Still, if it’s stellar solo playing you’re after, nothing I’ve heard in recent months quite matches a performance of Tchaikovsky’s Piano Trio by the David Oistrakh Trio, where the contrasting tones of Oistrakh himself (warm, rounded, judiciously phrased) and his cello-partner Sviatoslav Knushevitsky (intense though less individual) are supported by a dependable and occasionally inspired Lev Oborin (piano). The performance is taken from a 1961 concert and is coupled, somewhat incongruously, I’ll admit, with a vital, if unexceptional, reading of Tchaikovsky’s Hamlet conducted by Alexander Dmitriev. Both recordings are acceptable, rather more so in fact than in the extraordinarily brilliant solo recital that violinist Nathan Milstein gave at the Library of Congress during October 1946. Suave and confident as ever, Milstein makes light work of Vitali’s Chaconne, Bach’s G minor Solo Sonata, a dazzling unaccompanied sequence of Paganini ‘tunes’ called the Paganiniana ‘Variations’ and Wieniawski’s Scherzo tarantelle. It’s fabulous playing, though hearing Mendelssohn’s Violin Concerto piano-accompanied does rather compromise one’s enjoyment.

A more distinctive manner of pianism is provided by Solomon, whose mighty recording of Brahms’s F minor Sonata – long unavailable in any format – fully equals those of Rubinstein (RCA), Harold Bauer and Percy Grainger (both Biddulph). Solomon makes aural sculpture of the Andante espressivo and the CD also includes sterling accounts of Schumann’s Carnaval and pieces by Liszt. Here there’s concentration and integrity to spare, qualities that also distinguish the work of the Lithuanian-born cellist Albert Catell, a pupil of the great Emanuel Feuermann. In fact, Catell has something of his old teacher’s tonal firmness, and if his Dvorák Concerto is perhaps just a little sedate, his phrasing is seamless and his musicianship warmly communicative. The coupling finds Catell on the rostrum directing an equally solid account of Dvorák’s delightful Wind Serenade.

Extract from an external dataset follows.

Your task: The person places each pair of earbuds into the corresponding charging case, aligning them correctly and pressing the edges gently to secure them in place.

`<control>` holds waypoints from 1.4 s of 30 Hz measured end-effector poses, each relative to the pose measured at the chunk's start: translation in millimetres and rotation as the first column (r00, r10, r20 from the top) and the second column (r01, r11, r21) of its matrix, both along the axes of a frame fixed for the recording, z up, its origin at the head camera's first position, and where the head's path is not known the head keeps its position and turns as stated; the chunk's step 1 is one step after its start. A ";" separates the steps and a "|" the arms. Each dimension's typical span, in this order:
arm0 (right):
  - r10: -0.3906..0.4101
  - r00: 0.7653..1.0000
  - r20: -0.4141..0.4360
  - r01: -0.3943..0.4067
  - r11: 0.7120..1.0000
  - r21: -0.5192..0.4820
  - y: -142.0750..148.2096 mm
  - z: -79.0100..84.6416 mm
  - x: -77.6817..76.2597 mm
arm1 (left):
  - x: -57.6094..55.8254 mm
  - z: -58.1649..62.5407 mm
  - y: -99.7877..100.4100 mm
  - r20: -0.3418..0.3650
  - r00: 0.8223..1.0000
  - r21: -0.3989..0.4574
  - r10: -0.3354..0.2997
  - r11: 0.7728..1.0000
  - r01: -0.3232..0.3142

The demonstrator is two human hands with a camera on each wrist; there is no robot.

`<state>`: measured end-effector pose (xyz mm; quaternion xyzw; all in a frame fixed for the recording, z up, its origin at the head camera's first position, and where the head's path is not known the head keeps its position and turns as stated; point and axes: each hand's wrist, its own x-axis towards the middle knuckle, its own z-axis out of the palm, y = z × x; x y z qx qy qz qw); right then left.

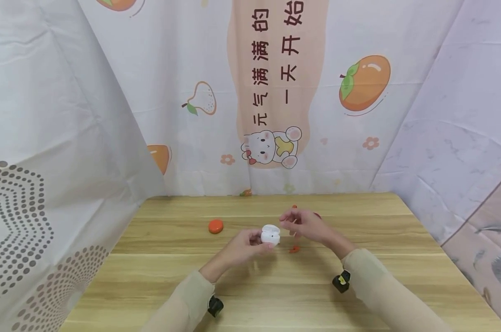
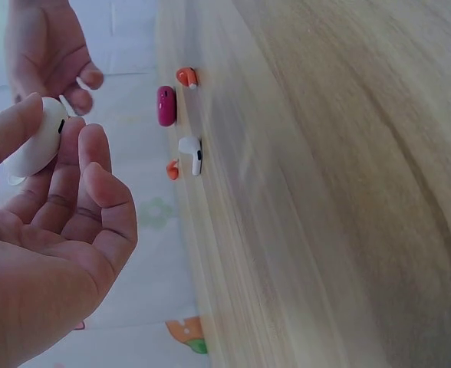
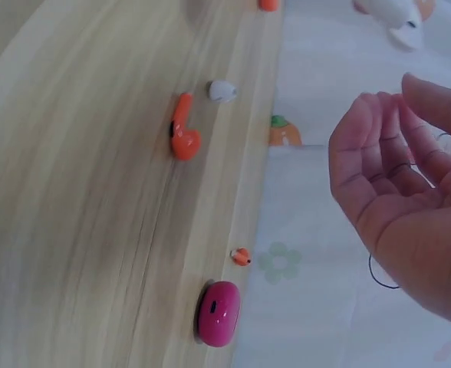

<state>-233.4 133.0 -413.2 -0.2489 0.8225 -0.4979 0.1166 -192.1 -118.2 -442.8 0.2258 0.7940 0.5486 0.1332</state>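
My left hand point(image 1: 250, 244) grips a white earbud case point(image 1: 270, 236) between thumb and fingers, above the table. The lid of the case stands raised in the head view. Just right of it hovers my right hand point(image 1: 304, 224), fingers loosely bent, with nothing visible in them. In the right wrist view its thumb is near the fingertips. Below lie an orange earbud point(image 3: 184, 130) and a white earbud point(image 3: 222, 90) on the wood. A second orange earbud point(image 3: 241, 256) lies beside a glossy pink case point(image 3: 219, 314).
An orange round case point(image 1: 215, 226) sits on the wooden table point(image 1: 171, 263), left of my left hand. Printed cloth point(image 1: 209, 152) hangs behind the table's far edge, with more cloth on both sides. A black wrist camera point(image 1: 341, 281) hangs below the right sleeve.
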 end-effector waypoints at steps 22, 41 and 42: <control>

Moving now to Dvorák’s homeland we find the estimable Vlach Quartet infusing maximum personality into three top-grade string quartets – Haydn’s Rider plus two works from the set of six that Mozart dedicated to Haydn, the Hunt and the Dissonance quartets. All three performances emanate from Czech Radio broadcasts and record playing that combines clear articulation, a full-bodied pooled tone and a notably Romantic manner of phrasing. It’s a fascinating view of musical Classicism, though stylistically out of step with the lighter, more distanced approach favoured by so many of today’s ensembles.

Similarly, I wonder how many younger pianists could inform Carl Nielsen’s Humoresque-Bagatelles with the degree of personality that Galina Werschenska brings to them. Her performances take their rightful place alongside a whole host of distinctive Nielsen recordings that Danacord has collected for us, piano music mostly but with some significant organ works added – Commotio, for example, Nielsen’s solo instrumental masterpiece as played by Finn Viderø, who had actually played the work to Nielsen himself.